We searched the literature for E&R experiments in D. melanogaster where replicated control and selection lines were derived from outbred populations and raw .fastq data were publicly available. We found 10 studies that met these criteria. Our analyses captured a wide range of different selection pressures, from life-history traits to abiotic and pathogen pressures, enabling generalizations about the microbiome response to host selection. In all cases, the E&R approach sequenced pools of individuals from different selection regimes, but each E&R study had different levels of replication (summarized in Table 1). We report the diet as described in the publication for each study (Table 1). While most studies did not publish specifics about the diet, we noted the diets that differed between control and evolved populations (only one study [31]); if the publication did not specify, we reasonably assumed diets were the same. These were the only data available from published E&R experiments in D. melanogaster at the time of submission.

Raw sequences were cleaned using Trimmomatic [82] to remove sequencing adapters, remove low quality reads (average quality per base > 15), and drop reads shorter than 20 bases long. Then, bacterial reads were assigned at the family level using Kraken [83]. Relative abundance of bacterial families were determined using Bracken [84]. We removed any low abundance bacterial family that was assigned fewer than 100 reads as potential contaminants.
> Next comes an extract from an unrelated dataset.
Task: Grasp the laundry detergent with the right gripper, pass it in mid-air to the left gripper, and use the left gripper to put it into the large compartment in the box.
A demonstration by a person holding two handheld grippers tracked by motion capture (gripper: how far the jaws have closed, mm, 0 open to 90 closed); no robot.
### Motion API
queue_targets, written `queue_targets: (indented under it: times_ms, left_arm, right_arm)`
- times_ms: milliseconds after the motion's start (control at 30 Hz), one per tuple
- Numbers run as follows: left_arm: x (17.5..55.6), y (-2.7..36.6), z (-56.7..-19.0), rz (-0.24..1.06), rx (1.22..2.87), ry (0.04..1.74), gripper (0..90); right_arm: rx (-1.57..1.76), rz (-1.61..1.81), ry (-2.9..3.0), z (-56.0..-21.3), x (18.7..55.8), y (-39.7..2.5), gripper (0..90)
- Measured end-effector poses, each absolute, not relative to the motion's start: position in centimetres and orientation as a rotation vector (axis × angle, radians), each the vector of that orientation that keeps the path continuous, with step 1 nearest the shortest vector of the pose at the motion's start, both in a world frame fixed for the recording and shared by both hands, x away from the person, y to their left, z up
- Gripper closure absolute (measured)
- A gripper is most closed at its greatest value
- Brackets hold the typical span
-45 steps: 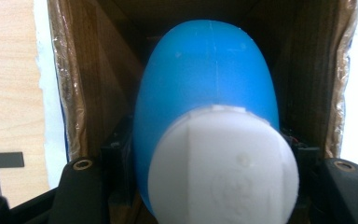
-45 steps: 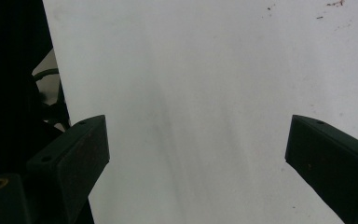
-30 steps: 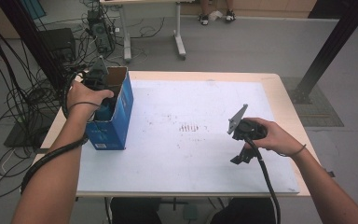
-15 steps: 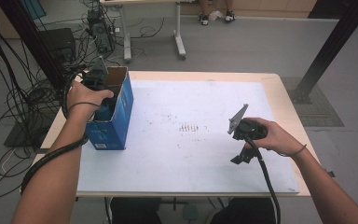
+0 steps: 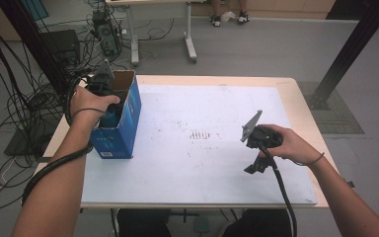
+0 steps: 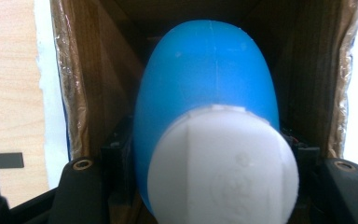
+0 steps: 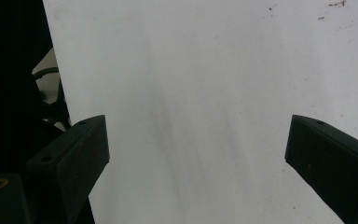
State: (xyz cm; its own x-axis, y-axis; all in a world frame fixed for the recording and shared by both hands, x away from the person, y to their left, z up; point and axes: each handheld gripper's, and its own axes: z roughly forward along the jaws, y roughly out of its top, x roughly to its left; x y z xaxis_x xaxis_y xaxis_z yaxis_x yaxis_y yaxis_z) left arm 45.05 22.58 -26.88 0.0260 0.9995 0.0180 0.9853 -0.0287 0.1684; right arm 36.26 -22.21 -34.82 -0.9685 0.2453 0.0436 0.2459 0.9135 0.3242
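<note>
High view: the left gripper [image 5: 109,106] is lowered into the open top of a blue cardboard box [image 5: 121,129], which stands upright at the left edge of the table [image 5: 296,106], nearer its far left corner. The person's left hand [image 5: 90,102] covers most of the gripper, so the jaws and what they hold are hidden from this angle. The right gripper [image 5: 256,165] is held by the right hand [image 5: 288,145] above the white sheet [image 5: 187,168], toward the right edge of the table and well apart from the box.

Left gripper view: a blue bottle [image 6: 207,88] with a white cap [image 6: 223,168] lies lengthwise between the two black jaws, cap end toward the camera and body pointing down into the box. Both jaws press against the sides of the bottle just behind the cap; the gripper is clamped on it. The brown inner walls of the box [image 6: 81,79] rise on either side of the bottle, so the bottle sits inside the box opening, touching neither wall that can be seen.

Right gripper view: the jaws stand spread wide, with nothing between them. Beneath them lies the bare white sheet [image 7: 191,93], with its edge and dark floor at the left of the view.
</note>
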Motion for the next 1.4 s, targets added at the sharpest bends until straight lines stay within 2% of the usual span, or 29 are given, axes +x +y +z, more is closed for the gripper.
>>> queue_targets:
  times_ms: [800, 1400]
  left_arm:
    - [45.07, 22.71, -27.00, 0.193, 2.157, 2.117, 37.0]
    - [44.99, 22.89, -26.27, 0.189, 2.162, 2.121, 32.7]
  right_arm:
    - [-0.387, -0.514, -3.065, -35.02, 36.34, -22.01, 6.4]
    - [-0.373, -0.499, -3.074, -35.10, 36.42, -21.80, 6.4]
Bacterial data was analyzed using the phyloseq package [85]. To assess if bacterial communities were fully sampled, rarefaction was performed (step size =1000) using ggrare [86]. Rarefaction curves indicate communities were fully sampled in all experiments (Supp. Figs 1-10). Beta-diversity to test differences in community composition between control and evolved populations was performed using PERMANOVA on Jaccard similarity. Bacterial alpha-diversity was calculated using the Shannon diversity index. For each experiment, each line was subsampled with replacement to the minimum number of reads in the experiment. Diversity was calculated on this rarefied library. The subsampling was performed 100 times to minimize stochasticity and artificial inflation of diversity associated with rarefaction [87]. Diversity was then averaged across the 100 subsampling efforts and compared between control and evolved lines. We determined significance using Welch’s t-test. We then tested whether two factors were sufficient to explain variation in microbial diversity between control and evolved lines: duration of selection (i.e., the number of fly generations) and Wolbachia infection.
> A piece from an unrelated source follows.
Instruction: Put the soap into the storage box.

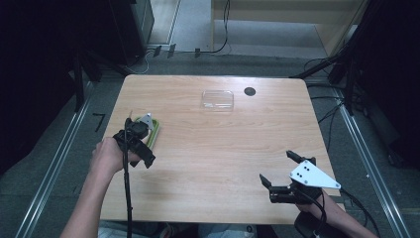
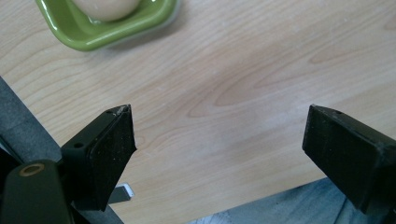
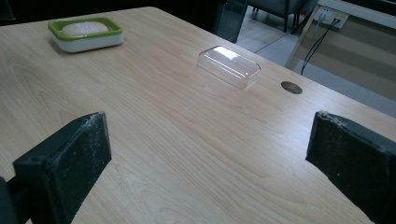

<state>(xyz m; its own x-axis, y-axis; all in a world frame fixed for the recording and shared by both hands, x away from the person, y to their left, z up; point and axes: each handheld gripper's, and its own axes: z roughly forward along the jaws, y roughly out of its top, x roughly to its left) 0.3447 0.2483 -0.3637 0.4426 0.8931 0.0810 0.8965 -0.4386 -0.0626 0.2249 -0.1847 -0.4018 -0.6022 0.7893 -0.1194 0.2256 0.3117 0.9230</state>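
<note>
Approach step. Left gripper (image 1: 134, 130), jaws spread, hangs over the green soap dish (image 3: 86, 34) at the table's (image 1: 218, 163) left edge (contact probably none). Right gripper (image 1: 280, 169) idles, released. Next: align, descend, grip.

My left gripper (image 1: 134, 141) is a black block with a small grey three-cornered plate (image 1: 146, 119) on top, and a black cable (image 1: 128, 193) trails from it down along my bare forearm. My right gripper (image 1: 278, 172) is black too, topped by a larger pale grey plate (image 1: 313, 174) marked with a few dark screw dots, and a black cable (image 1: 317, 206) loops off behind it. In the left gripper view, one matte black finger (image 2: 103, 149) shows small screw holes and a chipped pale tip, with a brass-ringed hole (image 2: 31, 169) on the housing beneath. In the right gripper view, my fingers (image 3: 70, 161) are thick black pads speckled with pale dust.
</note>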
First, the duration of selection ranged from 5 to 605 generations. We reasoned that selection response in the microbiome might be influenced by length of selection (the longer the selection, the more divergent the microbiome between control and evolved lines). To test if the duration of selection was correlated with changes in microbial diversity, we first calculated the average microbial diversity for the control lines. We then subtracted the diversity of each evolved line from the averaged control diversity to calculate change in diversity. Because we had positive and negative changes in diversity, we used the absolute difference. We performed a linear regression between change in diversity and the log10 duration of selection, modeled as Y = a + b + e, where Y = change in diversity, a = log10 duration of selection, b = random effect of experiment, and e = residual error. Lme4 was used to perform the regression in R [88].

Given that Wolbachia reads frequently make up the majority of the microbial reads (Supp. Table 1), we examined if Wolbachia relative abundance differed between control and evolved populations. We focused on only the four studies with Wolbachia relative abundance > 2%. Statistical significance was assessed with a Kruskal-Wallis test on Wolbachia relative abundance.